В таблице 2 показано влияние оцДНК_40-60 на среднюю продолжительность жизни мышей с различными онкозаболеваниями- меланомой B16, карциномой легких Льюиса и лимфоидной лейкемией P-388. СПЖ - средняя продолжительность жизни (дни); УПЖ - увеличение продолжительности жизни (%).

В модели лейкемии P-388 средняя продолжительность жизни в контрольной группе составила 8,9±0,1 дня (табл. 2). В группе, получавшей 3 мг/кг оцДНК_40-60 абдоминально каждый день в течение 10 дней, наблюдалось увеличение средней продолжительности жизни (УПЖ) на 91%. Группы, получавшие оцДНК_40-60 в дозах 30 и 60 мг/кг, показали еще более значительное увеличение продолжительности жизни, составившее 496% и 305%, соответственно.

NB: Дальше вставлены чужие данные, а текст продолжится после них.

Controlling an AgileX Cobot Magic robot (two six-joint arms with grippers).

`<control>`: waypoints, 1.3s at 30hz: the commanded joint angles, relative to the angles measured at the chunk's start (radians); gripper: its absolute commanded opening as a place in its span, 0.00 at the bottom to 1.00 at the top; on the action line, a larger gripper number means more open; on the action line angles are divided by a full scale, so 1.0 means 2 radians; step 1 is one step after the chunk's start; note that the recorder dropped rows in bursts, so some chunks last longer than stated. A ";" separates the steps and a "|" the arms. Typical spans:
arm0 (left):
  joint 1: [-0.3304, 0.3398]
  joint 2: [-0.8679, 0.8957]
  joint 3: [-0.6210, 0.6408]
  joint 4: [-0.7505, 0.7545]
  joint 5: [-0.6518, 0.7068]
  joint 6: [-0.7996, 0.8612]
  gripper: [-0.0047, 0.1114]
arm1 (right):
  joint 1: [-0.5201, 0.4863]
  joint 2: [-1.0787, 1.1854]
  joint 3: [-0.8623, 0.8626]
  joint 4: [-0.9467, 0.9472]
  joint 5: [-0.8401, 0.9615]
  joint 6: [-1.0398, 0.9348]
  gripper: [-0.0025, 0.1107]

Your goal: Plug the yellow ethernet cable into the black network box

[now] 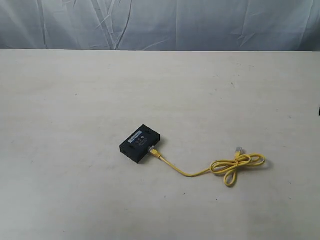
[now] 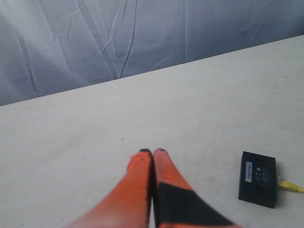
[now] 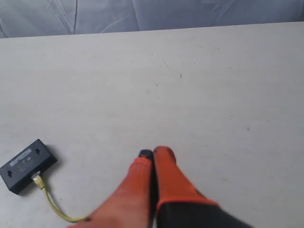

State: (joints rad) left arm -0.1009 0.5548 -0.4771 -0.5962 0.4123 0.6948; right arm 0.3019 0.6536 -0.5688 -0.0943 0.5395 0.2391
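Note:
The black network box (image 1: 140, 144) lies flat on the table, a little left of centre, with a pale label strip on top. One clear plug of the yellow ethernet cable (image 1: 200, 172) sits in the box's side; the cord runs right to a small loop (image 1: 239, 164) with the free plug beside it. Neither arm shows in the exterior view. My left gripper (image 2: 152, 152) is shut and empty, above bare table, with the box (image 2: 258, 178) off to one side. My right gripper (image 3: 155, 153) is likewise shut on nothing; the box (image 3: 27, 165) and cable (image 3: 51, 202) lie away from it.
A crumpled grey cloth backdrop (image 1: 160, 22) hangs behind the table's far edge. The pale tabletop (image 1: 75, 90) carries nothing else but small specks.

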 commanded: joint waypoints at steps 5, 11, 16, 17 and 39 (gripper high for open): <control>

Однократное введение оцДНК_40-60 (30 мг/кг) на поздних стадиях развития лейкемии P-388 увеличивало продолжительность жизни экспериментальных мышей, причем эффект зависел от дня введения: 136% и 91% при применении препарата на 5 или 6 день, соответственно. По сравнению с полномасштабным графиком лечения, его сокращение с 10 до 5 дней (оцДНК_40-60, 30 мг/кг) вызвало некоторое снижение эффекта с 496 до 293% от УПЖ (табл. 2).

В модели LLC введение оцДНК_40-60 обеспечило незначительное увеличение продолжительности жизни мышей на 12 и 35% для доз 3 и 30 мг/кг, соответственно (табл. 2). В то же время, в тех же экспериментах замедление роста опухоли было более заметным и составило 35 и 85%, соответственно (фиг. 2, 3).

При меланоме B16 средняя продолжительность жизни мышей из контрольной группы составила 31±2 дня (табл. 2). В группах, получавших оцДНК_40-60 в дозе 30 и 60 мг/кг, увеличение продолжительности жизни составило 58% и 81%, соответственно. Максимальное торможение роста опухоли наблюдалось на 26-й день после инокуляции опухоли: оцДНК_40-60 в дозе 30 мг/кг оно составило 83%, в дозе 60 мг/кг - 98%, (фиг. 4, 5).